One of our guiding principles at Fjord is “design for the heart”. We want to create services that people will fall in love with. And we’ve found that falling in love with a service is just like falling in love with a romantic partner. It starts with matchmaking: You find a product that is relevant to your interests and meets the needs you have. Then comes dating: You go and meet the service, ask it questions, and see what it’s like. The third stage – and this is the most important stage – is true love: You decide if this is a product that adds value to your life and that you’ll want to use over a long period of time. We’re looking to foster loyal users and create services that become life companions. Just as with a human partner, we want users to feel they can rely on the services we build.
And how does InVision fit into your process of creating products people can fall in love with?
Many of our clients have become familiar with InVision, as it’s one of the solutions and applications we use to help us better communicate our designs. Personally one of my favorite things about InVision is that you can feel that there are people behind the service. Things are being changed or upgraded every week. You can see the improvement over time, and every change is communicated well.
If you could change one thing about how the design industry functions today, what would it be?
Digital products rely on your eyes alone to tell you everything about how a product works.
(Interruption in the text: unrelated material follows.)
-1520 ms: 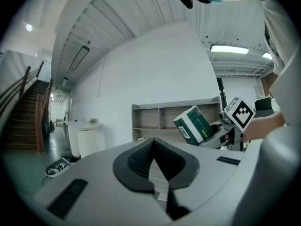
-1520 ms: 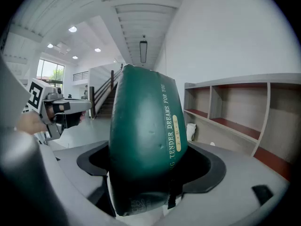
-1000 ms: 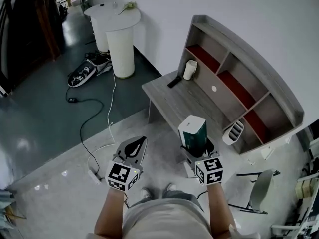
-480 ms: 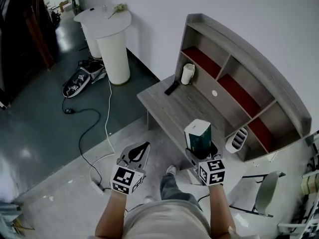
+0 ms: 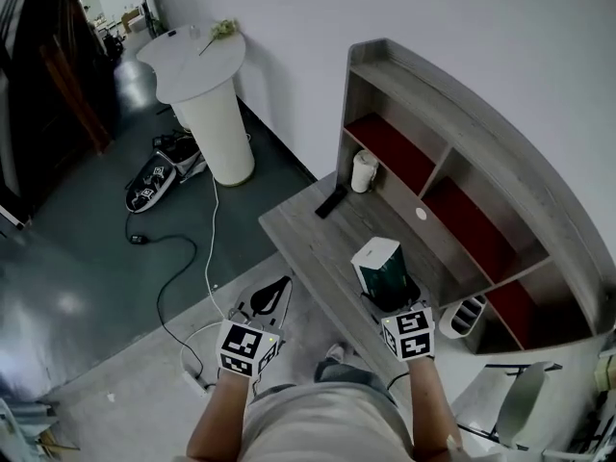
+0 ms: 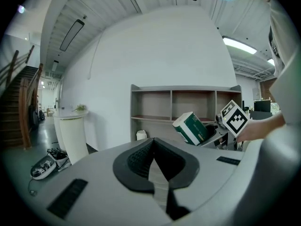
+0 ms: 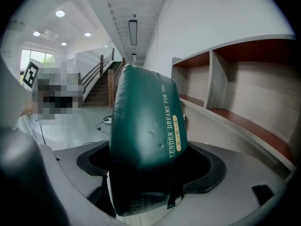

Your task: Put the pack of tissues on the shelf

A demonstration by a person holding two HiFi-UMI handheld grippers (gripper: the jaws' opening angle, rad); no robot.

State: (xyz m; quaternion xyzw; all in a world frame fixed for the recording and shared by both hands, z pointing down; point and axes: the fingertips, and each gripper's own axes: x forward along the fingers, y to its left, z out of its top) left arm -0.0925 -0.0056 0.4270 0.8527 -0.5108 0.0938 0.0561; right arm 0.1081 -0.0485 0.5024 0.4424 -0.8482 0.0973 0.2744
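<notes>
Open desk [image 5: 318, 229] surface stretches from the near edge to the shelf [image 5: 452, 152], whose red-floored compartments face the person at 1 o'clock. The right hand-held gripper [image 5: 390, 292] is clamped on the base of the green-and-white pack of tissues [image 5: 378, 263], which rises from its jaws over the desk's near edge, short of the shelf. The left hand-held gripper [image 5: 268, 301], jaws together, hangs at 9 o'clock over the floor. A white cup [image 5: 363, 171] and black remote [image 5: 332, 201] lie at 11 o'clock, and a white rack [image 5: 462, 316] at 3 o'clock.
</notes>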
We designers need true discipline in order to craft simple, useful products that delight our users. For that reason, I’d like to have more time for design. Time to think twice. Time to approach a problem from two or three directions. The market is super-fast these days. We’re simply not used to factoring time into the equation.
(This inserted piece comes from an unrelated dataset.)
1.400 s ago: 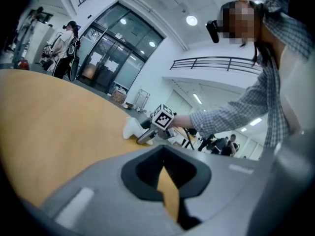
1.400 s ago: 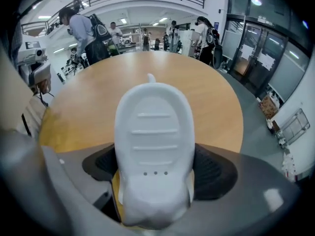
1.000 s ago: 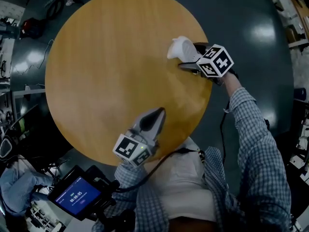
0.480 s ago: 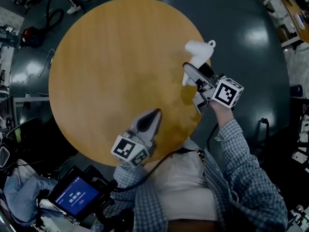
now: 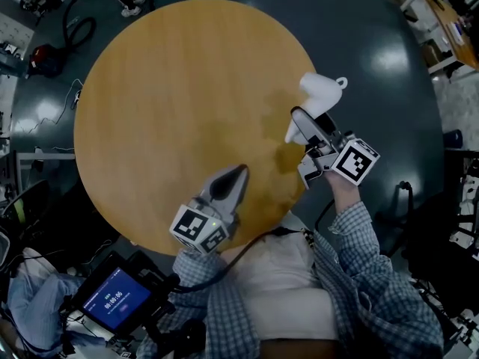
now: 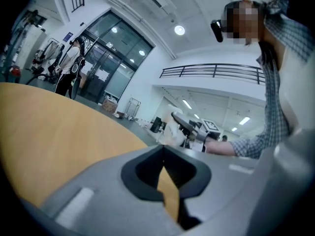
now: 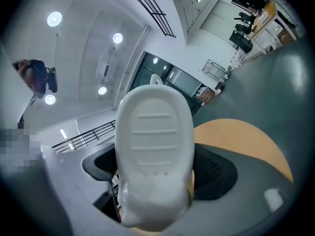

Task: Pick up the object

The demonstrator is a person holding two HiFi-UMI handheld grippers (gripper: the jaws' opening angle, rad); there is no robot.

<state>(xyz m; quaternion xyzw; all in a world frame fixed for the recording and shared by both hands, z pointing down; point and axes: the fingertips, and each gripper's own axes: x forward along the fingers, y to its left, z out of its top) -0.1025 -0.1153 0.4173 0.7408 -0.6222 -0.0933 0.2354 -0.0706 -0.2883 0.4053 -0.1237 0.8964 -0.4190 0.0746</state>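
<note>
A white shoe (image 5: 320, 96) with a ribbed sole (image 7: 154, 132) hangs tilted above the right rim of the round wooden table (image 5: 172, 103). My right gripper (image 5: 303, 126) is shut on the shoe, whose sole fills the right gripper view between the two dark pads (image 7: 216, 173). A small loop (image 5: 341, 82) sticks out of the shoe's far end. My left gripper (image 5: 230, 182) is shut with nothing in it and lies low over the table's near edge. In the left gripper view the shoe (image 6: 173, 131) shows far off, beyond the shut jaws of the left gripper (image 6: 165, 178).
A dark glossy floor (image 5: 374, 43) surrounds the table. A tablet with a blue screen (image 5: 116, 299) sits at the lower left beside cables and clutter (image 5: 30, 51). The person's checked sleeve (image 5: 359, 260) runs behind the right gripper.
The right gripper has lifted the white shoe off the table and carried it right and nearer, out over the rim. The left gripper has hardly moved.
</note>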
I don’t think we acknowledge the importance of visuals enough. I’d like to give visual design a more prominent place in the creation process.
What do you see as the future of technology, design, and our role within it? Is the role of designer breathing its last?
I don’t think so. I hope not. No matter what happens, technology cannot replace the human mind. I think we will interact with technology in a very different way, but I don’t think design will ever disappear. Design goes beyond the technology. It’s a way of thinking about our surroundings.
What sort of legacy do you want to leave for the design world?
I recall seeing a study that claimed that 94% of first impressions are design-related. When it comes to user perception, visual appeal is more important than usability. Despite this, I don’t think we acknowledge the importance of visuals enough. I’d like to give visual design a more prominent place in the creation process.
A great "visual" service design process consists of many things. It is the successful combination of design elements that make a compelling, engaging, and intuitive product. We have to take away labels like "good" or "bad". This is design, not art. That’s what I would love to give to the design world.
Can you remember the first thing you designed that you were proud of?
I designed a medal for a swimming competition when I was 11 years old. My father was the president of the club, and he asked me to design it. I’ll admit, because I was only 11, he helped me a bit with the drawing and composition of it.
As designers, we have to look at our work through the eyes of 100 different people.
Funnily enough, I then swam in that competition and won one of those medals. Years later, I found the medal in a box. The great thing about it is that I can hold it in my hands. I can feel the weight of it, the texture. I can hold this piece of my life in my hands, something that represents me as a designer. This medal – that I designed when I was 11 and before I had any idea how my life would turn out – will outlive me. To me, that’s very special.
What was the best piece of advice ever given to you?
I remember hearing the phrase "Jack of all trades, master of none." Many people see it to be a bad thing, but to me, it has always held a positive meaning. The way I look at it, it means you can become a lifelong student and experience as much as possible about the world around you. Learn as widely as you can. You don’t have to be stuck in just one field.
And finally, in your opinion, what makes a great designer?
A great designer has to be flexible and empathetic. As designers, we have to look at our work through the eyes of 100 different people. You have to be a 12-year-old kid and then a 60-year-old woman. You need that fluidity, that ability to play those roles. I think that’s the key to great, user-centered products."Design for the heart. Create services people will fall in love with."